The Daily Caller News Foundation – Bronson Winslow on February 27, 2023
Ford Motor Company’s recently released electric F-150 truck allegedly sources a majority of the aluminum used in its light-weight frame from Brazilian mines charged with pollution, land appropriation and the endangerment of thousands of people, according to a report by Bloomberg.
Revealed last April, the F-150 Lightning EV has been coined as “the truck of the future,” but the aluminum needed to build the light-weight vehicle is mined by Norwegian company Hydro Alunorte, which is currently being sued by thousands of residents over toxic byproducts being released as a result of the mining efforts, according to Bloomberg. The connection was found after investigators tracked aluminum from a Ford assembly complex in Dearborn, Michigan, to a Pennsylvania parts manufacturer, to a Canadian smelter, and ultimately, to Brazilian mines.

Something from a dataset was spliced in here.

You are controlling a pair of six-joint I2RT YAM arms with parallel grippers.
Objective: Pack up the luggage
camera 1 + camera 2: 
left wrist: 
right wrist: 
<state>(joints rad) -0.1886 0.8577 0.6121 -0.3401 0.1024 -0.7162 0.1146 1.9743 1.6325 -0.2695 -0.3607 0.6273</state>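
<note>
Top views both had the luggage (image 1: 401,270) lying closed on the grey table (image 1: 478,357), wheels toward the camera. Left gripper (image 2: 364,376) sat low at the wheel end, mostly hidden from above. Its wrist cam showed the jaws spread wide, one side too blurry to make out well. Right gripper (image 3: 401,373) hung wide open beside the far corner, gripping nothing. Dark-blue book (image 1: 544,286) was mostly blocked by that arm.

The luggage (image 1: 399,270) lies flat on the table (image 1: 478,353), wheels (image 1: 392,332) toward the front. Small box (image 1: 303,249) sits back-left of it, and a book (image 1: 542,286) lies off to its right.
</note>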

“Every single day we die a little bit,” said Maria do Socorro, 57, who is part of a community involved in the suit, according to Bloomberg. Socorro’s family is personally affected by the mining efforts, saying her grandson’s organs broke through his skin at birth and eight of her family members have cancer.
“We are victims of this company, Hydro. They come and make money and leave nothing for us,” she continued.
The affected communities surround the Hydro Alunorte refinery in Barcarena, and mined components travel from the companies MRN mine to the Alunorte refinery on the Amazon river, according to Bloomberg.
The suit claims that Hydro Alunorte produces toxic mud that is permeated with aluminum and other heavy metals, according to Bloomberg. Hydro Alunorte’s mining projects have caused cancer, hair loss, neurological dysfunction, birth defects and increased mortality in the surrounding communities, plaintiffs argue.
Many of the toxic byproducts are created during the refining process, as bauxite is refined into alumina, which becomes aluminum, according to Bloomberg.
“Ford is committed to a supply chain that exceeds minimum regulatory compliance requirements and respects human rights, including the right to clean air and clean water,” A Ford spokesperson told Bloomberg.
As a result of the mining process, researchers believe that the rivers and streams around the mines are now 57 times more contaminated than what is considered safe, according to Bloomberg. Medical tests performed on residents in the area also showed high levels of contamination, with one woman having 175 times the limit for aluminum in her hair and 81 times the limit in her blood.
Hydro Alunorte’s largest shareholder is the Norwegian government, and in 2018, Brazilian authorities fined the company 20 million reais ($6.1 million) for a discharge of untreated water during a flood, according to Bloomberg. The company further paid another 160 million reais, but denied any wrongdoing, saying Hydro Alunorte meets all “standards for social responsibility, health, safety and the environment.”
Ford and Hydro Alunorte did not respond to the Daily Caller News Foundation’s request for comment.